Mardi soir, 21h15. Dans la buvette d’un club de tennis du Brabant wallon, les tables sont presque toutes inoccupées. Comme rarement. Avec mon partenaire de jeu, nous prenons un verre. Jamais nous nous sommes assis aussi loin de la table qui nous sépare afin de maintenir une bonne distance entre nous. Un peu plus loin, deux autres joueurs font de même. Le grand blond – appelons-le ainsi – tousse et éternue beaucoup. Trop sans doute. Souvent dans son coude, parfois dans sa main. Il a l’air épuisé, par sa partie de tennis?
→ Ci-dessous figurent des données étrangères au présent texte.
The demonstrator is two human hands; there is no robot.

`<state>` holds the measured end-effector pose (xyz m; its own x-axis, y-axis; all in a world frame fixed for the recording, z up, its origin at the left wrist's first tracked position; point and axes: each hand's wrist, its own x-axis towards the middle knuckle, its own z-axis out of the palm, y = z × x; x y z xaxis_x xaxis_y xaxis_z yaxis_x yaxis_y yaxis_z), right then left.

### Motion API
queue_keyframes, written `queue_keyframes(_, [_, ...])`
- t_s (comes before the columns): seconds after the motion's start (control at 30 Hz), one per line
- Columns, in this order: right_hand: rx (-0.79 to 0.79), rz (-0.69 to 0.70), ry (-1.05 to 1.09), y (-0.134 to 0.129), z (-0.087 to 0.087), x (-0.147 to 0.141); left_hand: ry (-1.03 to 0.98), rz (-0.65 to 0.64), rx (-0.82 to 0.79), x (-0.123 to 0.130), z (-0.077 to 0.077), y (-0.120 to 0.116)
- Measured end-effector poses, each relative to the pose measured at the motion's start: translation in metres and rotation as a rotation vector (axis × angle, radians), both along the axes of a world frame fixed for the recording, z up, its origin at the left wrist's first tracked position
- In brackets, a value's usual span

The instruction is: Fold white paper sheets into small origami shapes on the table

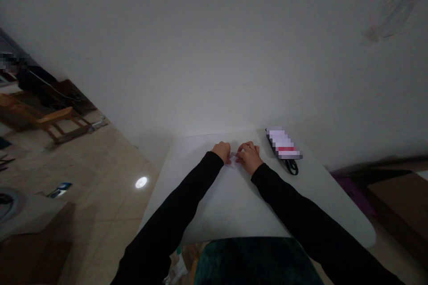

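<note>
Both hands are close together over the white table [230, 213], near its far side by the wall. Between them is a small piece of white paper [232, 160], folded or creased, pale against the tabletop. My left hand [223, 151] has its fingers curled in and pinches the paper's left side. On the right side of the paper, my right hand [248, 156] has its thumb and fingertips pressed together on it. A phone [283, 143] with a lit, blurred screen and a black strap lies to the right of my right hand.
A white wall [214, 53] rises behind the table. At the far left a person in dark clothes [36, 82] is beside a wooden chair [60, 116]. Cardboard boxes [401, 196] stand at the right, with a purple item [356, 193] near the table edge.
</note>
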<state>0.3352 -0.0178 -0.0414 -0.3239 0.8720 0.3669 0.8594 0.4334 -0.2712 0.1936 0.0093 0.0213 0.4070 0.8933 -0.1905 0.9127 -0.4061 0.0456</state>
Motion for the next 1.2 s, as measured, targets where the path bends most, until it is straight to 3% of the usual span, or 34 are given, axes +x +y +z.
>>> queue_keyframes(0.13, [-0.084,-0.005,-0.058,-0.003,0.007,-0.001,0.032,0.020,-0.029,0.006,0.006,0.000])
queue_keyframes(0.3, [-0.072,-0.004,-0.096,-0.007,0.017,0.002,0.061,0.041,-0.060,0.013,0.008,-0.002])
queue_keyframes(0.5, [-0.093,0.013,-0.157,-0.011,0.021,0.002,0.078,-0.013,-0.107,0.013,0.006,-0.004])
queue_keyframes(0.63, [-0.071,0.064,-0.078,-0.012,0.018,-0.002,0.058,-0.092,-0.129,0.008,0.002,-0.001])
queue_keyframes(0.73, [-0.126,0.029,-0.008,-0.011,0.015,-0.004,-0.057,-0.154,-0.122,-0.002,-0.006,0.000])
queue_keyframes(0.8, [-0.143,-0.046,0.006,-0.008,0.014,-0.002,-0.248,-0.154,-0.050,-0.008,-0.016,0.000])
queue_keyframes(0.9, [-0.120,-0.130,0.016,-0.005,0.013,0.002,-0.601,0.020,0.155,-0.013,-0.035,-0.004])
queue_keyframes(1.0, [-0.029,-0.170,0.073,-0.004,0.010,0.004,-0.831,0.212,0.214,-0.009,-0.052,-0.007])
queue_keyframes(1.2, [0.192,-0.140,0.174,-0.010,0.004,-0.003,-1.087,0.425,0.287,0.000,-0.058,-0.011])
Quatre joueurs, deux hommes et deux femmes, viennent s’installer à une table. La plus enthousiaste du groupe se lève et propose à ses voisins de les rejoindre : "Allez, venez avec nous, on s’en fout de la limite de 4, la patronne est sympa…". Derrière le bar, un regard noir tue dans l'oeuf cette idée. Chacun reste donc à sa table. Trop dur sans doute pour la dame d’une quarantaine d’années. Elle se lève et se dirige vers le grand blond assis : "Je viens quand même t’embrasser, ça me fait plaisir de te voir." S’ensuit un long câlin amical, sans masque.

Retour en arrière. Mardi soir, 21h05. La buvette est vide. Le grand blond prévient son ami au moment de retirer son masque et de s’asseoir : "Je garde mes distances, car je ne sens pas très bien et ma compagne a des symptômes du virus… on croise les doigts."
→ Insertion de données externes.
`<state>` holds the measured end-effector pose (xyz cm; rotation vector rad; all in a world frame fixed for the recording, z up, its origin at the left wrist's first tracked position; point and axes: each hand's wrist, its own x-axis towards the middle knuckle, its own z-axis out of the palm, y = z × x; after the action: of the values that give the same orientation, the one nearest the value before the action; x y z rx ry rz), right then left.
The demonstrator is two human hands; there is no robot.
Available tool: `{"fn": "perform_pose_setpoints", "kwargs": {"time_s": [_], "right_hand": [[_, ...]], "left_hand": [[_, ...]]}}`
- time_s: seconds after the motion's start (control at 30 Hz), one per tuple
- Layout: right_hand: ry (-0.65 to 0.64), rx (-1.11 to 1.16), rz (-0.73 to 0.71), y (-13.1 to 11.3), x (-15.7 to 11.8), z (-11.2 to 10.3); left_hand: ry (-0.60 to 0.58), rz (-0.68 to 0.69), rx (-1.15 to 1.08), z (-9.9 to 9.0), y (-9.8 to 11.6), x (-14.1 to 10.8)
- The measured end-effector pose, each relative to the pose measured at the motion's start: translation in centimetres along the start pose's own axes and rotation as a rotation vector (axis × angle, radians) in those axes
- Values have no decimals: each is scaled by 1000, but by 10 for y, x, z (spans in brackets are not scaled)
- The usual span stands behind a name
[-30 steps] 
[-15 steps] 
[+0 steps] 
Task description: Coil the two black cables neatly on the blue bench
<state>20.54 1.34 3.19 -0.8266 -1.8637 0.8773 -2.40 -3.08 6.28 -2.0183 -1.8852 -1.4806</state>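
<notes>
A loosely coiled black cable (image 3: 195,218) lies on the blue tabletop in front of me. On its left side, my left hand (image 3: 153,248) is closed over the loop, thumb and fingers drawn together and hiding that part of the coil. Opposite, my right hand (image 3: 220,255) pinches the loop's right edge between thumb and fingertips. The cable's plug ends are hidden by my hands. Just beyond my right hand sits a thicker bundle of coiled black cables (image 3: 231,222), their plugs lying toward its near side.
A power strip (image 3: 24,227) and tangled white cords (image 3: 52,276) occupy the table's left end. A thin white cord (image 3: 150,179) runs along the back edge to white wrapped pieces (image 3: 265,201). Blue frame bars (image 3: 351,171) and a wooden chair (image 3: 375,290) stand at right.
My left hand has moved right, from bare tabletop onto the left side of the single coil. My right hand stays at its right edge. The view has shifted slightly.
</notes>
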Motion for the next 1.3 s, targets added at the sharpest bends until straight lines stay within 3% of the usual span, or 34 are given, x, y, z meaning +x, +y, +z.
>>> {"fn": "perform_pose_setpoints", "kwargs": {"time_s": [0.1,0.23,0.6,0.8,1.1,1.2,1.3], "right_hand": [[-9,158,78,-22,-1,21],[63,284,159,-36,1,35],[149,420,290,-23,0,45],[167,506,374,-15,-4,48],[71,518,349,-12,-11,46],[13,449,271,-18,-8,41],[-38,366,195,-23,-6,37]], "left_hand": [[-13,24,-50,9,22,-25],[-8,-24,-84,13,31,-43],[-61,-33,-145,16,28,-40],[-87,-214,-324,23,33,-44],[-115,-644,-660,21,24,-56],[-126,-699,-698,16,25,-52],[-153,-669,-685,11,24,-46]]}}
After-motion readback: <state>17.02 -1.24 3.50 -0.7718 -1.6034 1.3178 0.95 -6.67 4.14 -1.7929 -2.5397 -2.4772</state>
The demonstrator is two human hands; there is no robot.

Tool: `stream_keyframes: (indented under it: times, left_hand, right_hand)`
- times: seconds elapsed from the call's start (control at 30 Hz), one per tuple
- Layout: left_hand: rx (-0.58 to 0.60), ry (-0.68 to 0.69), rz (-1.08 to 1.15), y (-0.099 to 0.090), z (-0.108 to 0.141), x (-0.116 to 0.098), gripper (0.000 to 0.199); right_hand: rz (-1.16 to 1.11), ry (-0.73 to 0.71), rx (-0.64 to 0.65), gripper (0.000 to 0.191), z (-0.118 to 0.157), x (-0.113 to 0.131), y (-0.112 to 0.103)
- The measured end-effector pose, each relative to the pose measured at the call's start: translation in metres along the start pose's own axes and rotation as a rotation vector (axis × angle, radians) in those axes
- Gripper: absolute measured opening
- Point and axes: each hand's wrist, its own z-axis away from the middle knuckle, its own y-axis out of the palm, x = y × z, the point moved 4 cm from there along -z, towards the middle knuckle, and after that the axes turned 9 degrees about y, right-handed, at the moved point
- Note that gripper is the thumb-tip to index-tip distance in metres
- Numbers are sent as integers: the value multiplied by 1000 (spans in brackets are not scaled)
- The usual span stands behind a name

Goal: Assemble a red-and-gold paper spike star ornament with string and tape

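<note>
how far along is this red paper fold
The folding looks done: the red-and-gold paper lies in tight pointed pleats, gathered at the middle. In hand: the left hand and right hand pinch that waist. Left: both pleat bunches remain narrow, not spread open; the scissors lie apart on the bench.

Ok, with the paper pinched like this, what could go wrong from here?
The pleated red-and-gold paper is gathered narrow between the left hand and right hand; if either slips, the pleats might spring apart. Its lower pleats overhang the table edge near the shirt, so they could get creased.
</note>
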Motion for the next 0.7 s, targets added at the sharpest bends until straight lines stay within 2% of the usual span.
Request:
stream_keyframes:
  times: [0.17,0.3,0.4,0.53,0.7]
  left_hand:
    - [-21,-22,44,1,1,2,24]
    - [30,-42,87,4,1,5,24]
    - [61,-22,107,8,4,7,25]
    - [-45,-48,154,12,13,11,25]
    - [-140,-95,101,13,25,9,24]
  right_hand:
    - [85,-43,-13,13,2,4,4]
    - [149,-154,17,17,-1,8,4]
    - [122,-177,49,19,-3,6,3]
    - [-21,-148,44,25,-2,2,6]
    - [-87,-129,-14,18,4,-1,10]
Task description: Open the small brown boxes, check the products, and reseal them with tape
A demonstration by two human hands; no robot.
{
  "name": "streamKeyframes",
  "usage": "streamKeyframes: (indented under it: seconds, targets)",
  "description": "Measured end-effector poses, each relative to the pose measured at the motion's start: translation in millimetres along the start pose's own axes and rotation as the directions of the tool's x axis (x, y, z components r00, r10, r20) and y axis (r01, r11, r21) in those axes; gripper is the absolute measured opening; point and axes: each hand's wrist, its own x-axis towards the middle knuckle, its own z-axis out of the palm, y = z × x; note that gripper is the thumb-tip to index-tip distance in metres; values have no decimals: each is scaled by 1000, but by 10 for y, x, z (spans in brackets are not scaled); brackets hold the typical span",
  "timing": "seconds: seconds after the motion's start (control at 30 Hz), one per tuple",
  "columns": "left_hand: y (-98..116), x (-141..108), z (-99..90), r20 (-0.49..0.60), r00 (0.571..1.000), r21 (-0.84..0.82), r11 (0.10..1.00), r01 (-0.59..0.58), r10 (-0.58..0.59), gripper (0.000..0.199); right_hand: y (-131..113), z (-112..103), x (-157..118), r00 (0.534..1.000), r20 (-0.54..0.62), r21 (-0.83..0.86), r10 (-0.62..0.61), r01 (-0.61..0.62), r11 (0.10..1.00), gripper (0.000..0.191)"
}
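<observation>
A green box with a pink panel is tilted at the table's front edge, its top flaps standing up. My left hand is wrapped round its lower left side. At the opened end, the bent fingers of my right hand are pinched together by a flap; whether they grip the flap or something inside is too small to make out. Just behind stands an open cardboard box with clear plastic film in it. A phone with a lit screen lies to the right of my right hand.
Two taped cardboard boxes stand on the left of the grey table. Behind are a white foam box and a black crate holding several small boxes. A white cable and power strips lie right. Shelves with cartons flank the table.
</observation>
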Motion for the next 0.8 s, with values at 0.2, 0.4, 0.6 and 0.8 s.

Cette petite scène, où un détail change la perception de la situation, démontre que tant les asymptomatiques que les symptomatiques peuvent être irresponsables face à un virus qui n’a jamais autant circulé dans une région. Les mêmes s’indigneront lorsqu’ils repasseront devant cette buvette fermée par les autorités.